Luckily there was a well working maven plugin for building Flex and a tutorial for how to make it work. After setting up the multimodule project (webapp and flex), I used Maven for a while quite successfully. As Flex was so new for me and I had a lot to think about it, the length of the building cycle didn't bother me. Maven built nicely a war including the swf, deployed all this to a Tomcat server and everything worked fine. The more I studied Flex, the more there was to test and the faster I wanted to see the result. At some point it was clear that Maven plugin slows down the overall Flex development process since each time I changed something in Flex, I had to go through all the building and deployment process again. As I used the data services from GraniteDS, which were located in webapp, it seemed logical to redeploy the SWF with the web application if something changed.
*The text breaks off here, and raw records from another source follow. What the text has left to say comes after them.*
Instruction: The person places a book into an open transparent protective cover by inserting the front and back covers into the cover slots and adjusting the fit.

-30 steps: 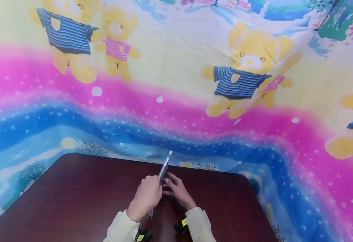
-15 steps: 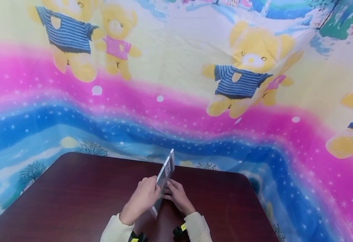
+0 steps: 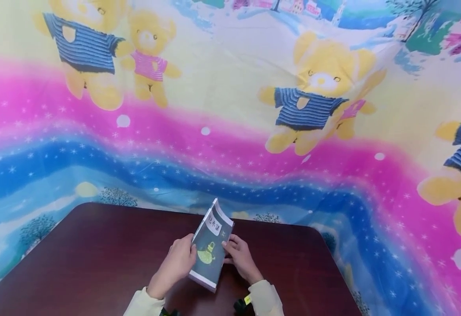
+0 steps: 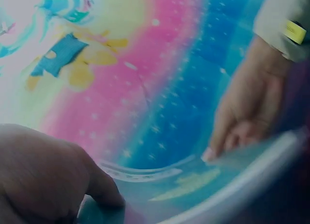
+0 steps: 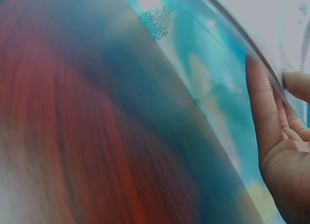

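Note:
A book with a grey-green cover, white bands and a yellow-green drawing is held tilted above the table. My left hand grips its left edge, thumb on the front cover. On the opposite edge, my right hand pinches the book, thumb in front and fingers behind. In the left wrist view the cover looks bowed and blurred between my left hand and my right hand. The right wrist view shows the book's thin edge between thumb and fingers of my right hand.
The dark reddish-brown table lies beneath both hands. Behind it hangs a colourful cloth printed with teddy bears and snowflakes, close to the table's far edge. A black strap device is at the right wrist.
The book has turned from nearly edge-on so that its front cover faces me. My left hand has shifted left and toward me; my right hand has moved slightly right and still holds the other edge.

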Available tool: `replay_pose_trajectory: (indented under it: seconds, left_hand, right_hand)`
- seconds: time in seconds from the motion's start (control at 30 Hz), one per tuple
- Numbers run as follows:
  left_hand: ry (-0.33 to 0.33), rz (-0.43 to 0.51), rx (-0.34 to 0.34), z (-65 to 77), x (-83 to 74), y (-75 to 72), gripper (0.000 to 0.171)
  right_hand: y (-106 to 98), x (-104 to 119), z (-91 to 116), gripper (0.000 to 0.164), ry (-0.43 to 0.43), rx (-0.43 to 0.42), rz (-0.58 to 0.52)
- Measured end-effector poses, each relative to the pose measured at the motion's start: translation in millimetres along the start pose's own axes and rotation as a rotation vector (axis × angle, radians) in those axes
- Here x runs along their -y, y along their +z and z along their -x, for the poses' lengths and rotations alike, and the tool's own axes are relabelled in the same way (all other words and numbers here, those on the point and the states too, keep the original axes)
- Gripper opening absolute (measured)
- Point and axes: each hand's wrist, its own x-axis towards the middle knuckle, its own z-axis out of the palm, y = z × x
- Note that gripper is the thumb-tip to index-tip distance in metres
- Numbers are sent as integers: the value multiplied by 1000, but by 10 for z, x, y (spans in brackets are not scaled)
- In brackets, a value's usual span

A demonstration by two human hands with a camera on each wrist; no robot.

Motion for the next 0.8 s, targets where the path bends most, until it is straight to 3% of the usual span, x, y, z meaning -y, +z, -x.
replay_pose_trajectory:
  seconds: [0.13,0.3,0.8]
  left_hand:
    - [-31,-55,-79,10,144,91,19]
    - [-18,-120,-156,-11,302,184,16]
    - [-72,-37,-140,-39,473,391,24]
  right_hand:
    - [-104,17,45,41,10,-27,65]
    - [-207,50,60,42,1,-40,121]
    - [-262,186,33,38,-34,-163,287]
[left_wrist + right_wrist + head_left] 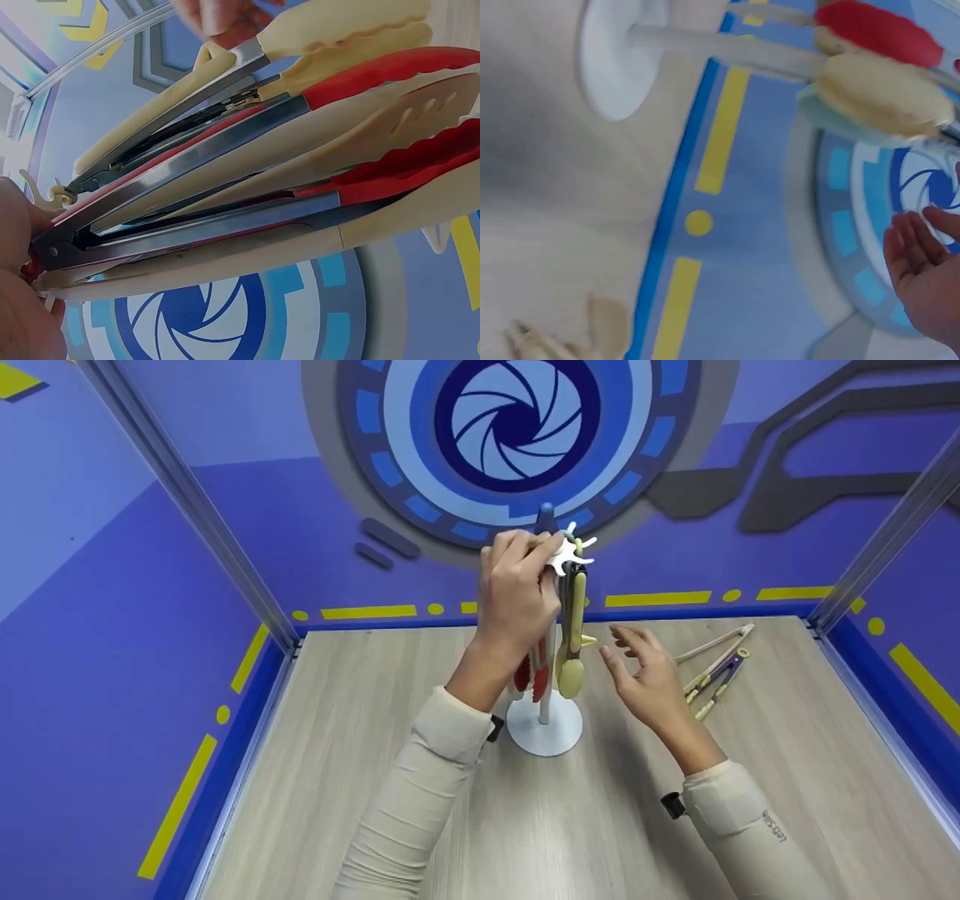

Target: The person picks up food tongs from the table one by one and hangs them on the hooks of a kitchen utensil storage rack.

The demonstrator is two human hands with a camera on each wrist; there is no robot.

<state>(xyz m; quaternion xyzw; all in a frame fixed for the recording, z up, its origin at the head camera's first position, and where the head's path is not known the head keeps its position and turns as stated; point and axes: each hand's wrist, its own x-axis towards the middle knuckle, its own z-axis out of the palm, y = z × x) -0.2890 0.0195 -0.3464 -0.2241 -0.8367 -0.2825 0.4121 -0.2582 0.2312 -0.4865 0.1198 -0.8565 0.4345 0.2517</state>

As usually, the reality was somewhat different. In the FlexBuilder one had to go to modules properties, choose the Flex Compiler from left and add to "Additional compiler arguments" following argument with reference to services-config.xml:

-services /Users/mv/programming/workspace/webapp/src/main/webapp/WEB-INF/flex/services-config.xml

After this change I started use Maven only for deploying webapp's Java contents and if something was changed in Flex, the Flex part was built automatically by FlexBuilder, taking into account the services config file. The rebuilt Flex layer was then ready to be executed locally from FlexBuilder in normal, debug or profile mode and it was able to call the services deployed to the application or web server. Therefore, I would use Maven for Flex rather for moving from development environment to test and to production as using it in development could slow down Flex development.